4 min read

When everything becomes a profit center…

When everything becomes a profit center…
Hawaiian volcano vent erupting in 2012

A few days ago, the smoke alarms in my house went off at 3am, so we got up and took it seriously when we smelled smoke everywhere. But after 20 minutes of searching high and low, we couldn't find a source, so as a precaution, we called 911 to let our fire department stop by to check things out too.

The fire department was great, first a fire marshal showed up and walked us through everything before the trucks arrived. We poked around inside and out for about an hour and couldn't find anything electrical or smoldering in the walls, so all was good and they left around 5am.

In the end, it seems our HVAC system is sort of burning up internally, and once we turned off our heat pump, the smoke smell dissipated. Days are below freezing right now, so it's not ideal but as we get our heater fixed, but it being turned off for now isn't the worst thing.

Warning sign while hiking in 2017

Then things got weird

Around 9am someone was rapping incessantly on our front door.
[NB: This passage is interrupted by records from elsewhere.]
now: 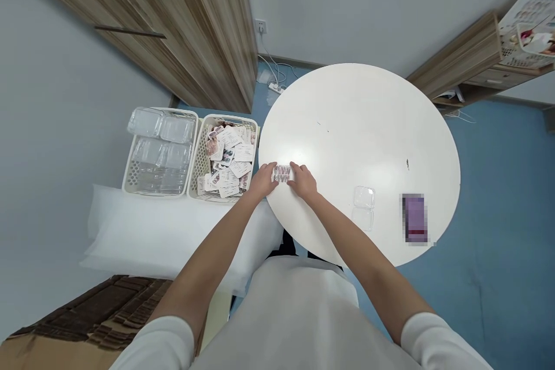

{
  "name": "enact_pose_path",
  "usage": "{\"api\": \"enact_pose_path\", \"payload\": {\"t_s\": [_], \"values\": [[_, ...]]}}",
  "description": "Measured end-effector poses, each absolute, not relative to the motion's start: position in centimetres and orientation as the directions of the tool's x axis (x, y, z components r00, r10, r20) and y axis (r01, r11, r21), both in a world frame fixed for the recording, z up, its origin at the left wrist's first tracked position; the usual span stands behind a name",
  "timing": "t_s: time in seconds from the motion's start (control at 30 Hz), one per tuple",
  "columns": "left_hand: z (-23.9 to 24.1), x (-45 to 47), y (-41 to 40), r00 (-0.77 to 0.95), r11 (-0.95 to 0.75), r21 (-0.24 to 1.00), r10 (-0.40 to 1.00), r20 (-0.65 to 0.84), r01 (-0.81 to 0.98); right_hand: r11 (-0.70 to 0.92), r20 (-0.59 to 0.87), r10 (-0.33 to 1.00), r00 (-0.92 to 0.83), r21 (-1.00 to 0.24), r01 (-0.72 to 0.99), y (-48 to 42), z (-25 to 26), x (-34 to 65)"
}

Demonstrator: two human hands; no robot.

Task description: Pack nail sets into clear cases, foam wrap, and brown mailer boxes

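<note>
A small card of press-on nails [282, 173] lies at the left edge of the round white table [359, 127]. My left hand [262, 180] grips its left end with the fingers curled. The right end is pinched by my right hand [303, 181]. Both hands rest on the tabletop.
An open clear plastic clamshell box [363, 207] and a blurred purple object [415, 218] lie on the table's right side. Left of the table a white basket [208, 179] holds several nail cards, and another basket [134, 176] holds clear boxes. Brown cardboard [87, 312] sits lower left.
</note>
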State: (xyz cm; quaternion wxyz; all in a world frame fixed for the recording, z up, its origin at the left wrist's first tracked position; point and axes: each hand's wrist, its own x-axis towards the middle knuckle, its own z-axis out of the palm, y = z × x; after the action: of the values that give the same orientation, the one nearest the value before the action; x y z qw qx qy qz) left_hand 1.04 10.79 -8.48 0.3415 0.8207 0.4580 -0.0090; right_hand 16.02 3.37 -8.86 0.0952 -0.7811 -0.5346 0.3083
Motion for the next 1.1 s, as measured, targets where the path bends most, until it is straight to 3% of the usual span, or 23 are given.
{"api": "enact_pose_path", "payload": {"t_s": [0.3,0.57,0.9,1.1], "values": [[-8.4,0.7,8.9,0.584,-0.328,0.637,0.775,-0.241,0.698,-0.350,-0.329,0.925,0.189,-0.548,0.760,2.4,-8.8,15.8],[-7.6,0.6,6.4,0.712,-0.388,0.730,0.676,-0.191,0.563,-0.303,-0.262,0.952,0.160,-0.719,0.626,-1.6,-7.9,17.0],[-5.6,3.8,0.1,0.819,-0.473,0.783,0.568,-0.081,0.405,-0.283,-0.192,0.958,0.213,-0.758,0.587,-10.5,-5.6,20.5],[-4.8,7.3,-4.1,0.861,-0.497,0.780,0.498,-0.103,0.381,-0.294,-0.172,0.949,0.263,-0.781,0.551,-16.2,-4.9,24.0]]}}
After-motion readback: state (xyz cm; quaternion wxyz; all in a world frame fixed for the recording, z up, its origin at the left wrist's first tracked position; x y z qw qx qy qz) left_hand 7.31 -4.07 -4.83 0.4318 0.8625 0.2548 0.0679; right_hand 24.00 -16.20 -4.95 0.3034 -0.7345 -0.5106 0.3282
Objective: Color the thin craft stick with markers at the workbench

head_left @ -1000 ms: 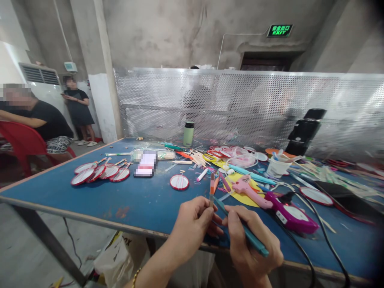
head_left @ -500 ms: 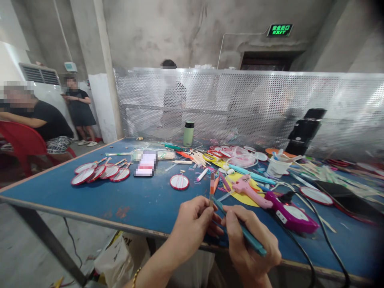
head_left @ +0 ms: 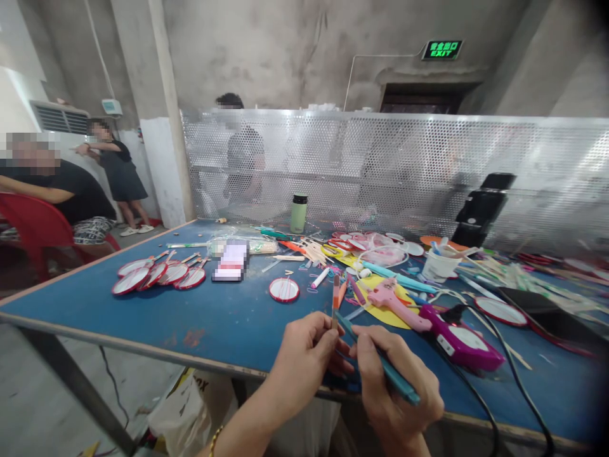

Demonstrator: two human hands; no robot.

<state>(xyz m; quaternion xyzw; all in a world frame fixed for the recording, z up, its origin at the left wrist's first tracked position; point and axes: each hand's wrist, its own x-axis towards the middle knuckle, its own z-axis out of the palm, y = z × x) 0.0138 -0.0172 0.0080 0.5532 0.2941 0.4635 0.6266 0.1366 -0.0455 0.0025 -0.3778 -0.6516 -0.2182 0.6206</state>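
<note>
My left hand (head_left: 304,358) pinches a narrow flat stick (head_left: 336,295) upright, banded in orange and brown, over the table's near edge. My right hand (head_left: 402,406) is closed round a slim teal pen-like tool (head_left: 398,379), whose exact kind I cannot make out. The tool's tip meets or nearly meets the stick just above my left fingertips. Beyond my left hand lies a round white disc with a red rim (head_left: 284,290). Past my right hand are a pink handled piece (head_left: 402,309) and a purple box-like device (head_left: 461,339) with a black cable.
Several red-rimmed discs (head_left: 132,280) overlap on the left of the blue table (head_left: 228,324), near a phone (head_left: 231,261). A green bottle (head_left: 299,214) stands behind. A white cup (head_left: 438,265) and cluttered sticks lie right. People are beyond the table and behind a perforated metal screen (head_left: 328,152).
My hands, the stick and the teal tool stay almost still. Behind the screen a person has moved left. The standing person at the far left has turned and raised their arms.
</note>
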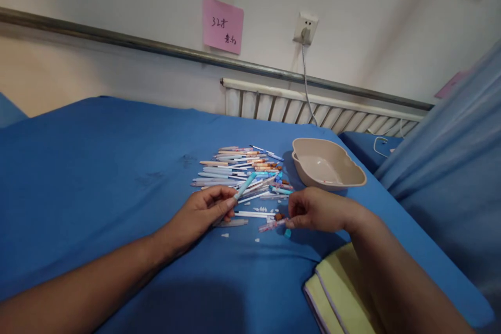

This is pretty unusual since we live in a rural area, way off a main road, in a place where we usually get driveway camera motion warnings ahead of anyone's arrival.

I didn't get the door but overheard my wife talking to a guy saying he was from a fire abatement company and she thought it must be someone from an alarm company. Our previous house had an alarm system through a local outfit and they'd call you immediately whenever something got reported or logged in your house. Our current home came with an alarm system, but after ten years of mixed utility from the last one, I decided not to sign up and unplugged the main brain of the unit soon after we moved in.

I told her as such, then it dawned on us that this was an ambulance chaser type situation, and she politely declined his "help". The guy was pushy as hell and insisted on leaving his pamphlet and card. He was from Servpro.

local snow in 2014

Disaster business models

Servpro is the "#1 Choice in Cleanup and Restoration" and I guess they get there by reaching out as soon as they can. And I get why they do that, because post-fire when your life is in chaos, normal people have no idea who to hire to begin fixing things so they can get back to normal.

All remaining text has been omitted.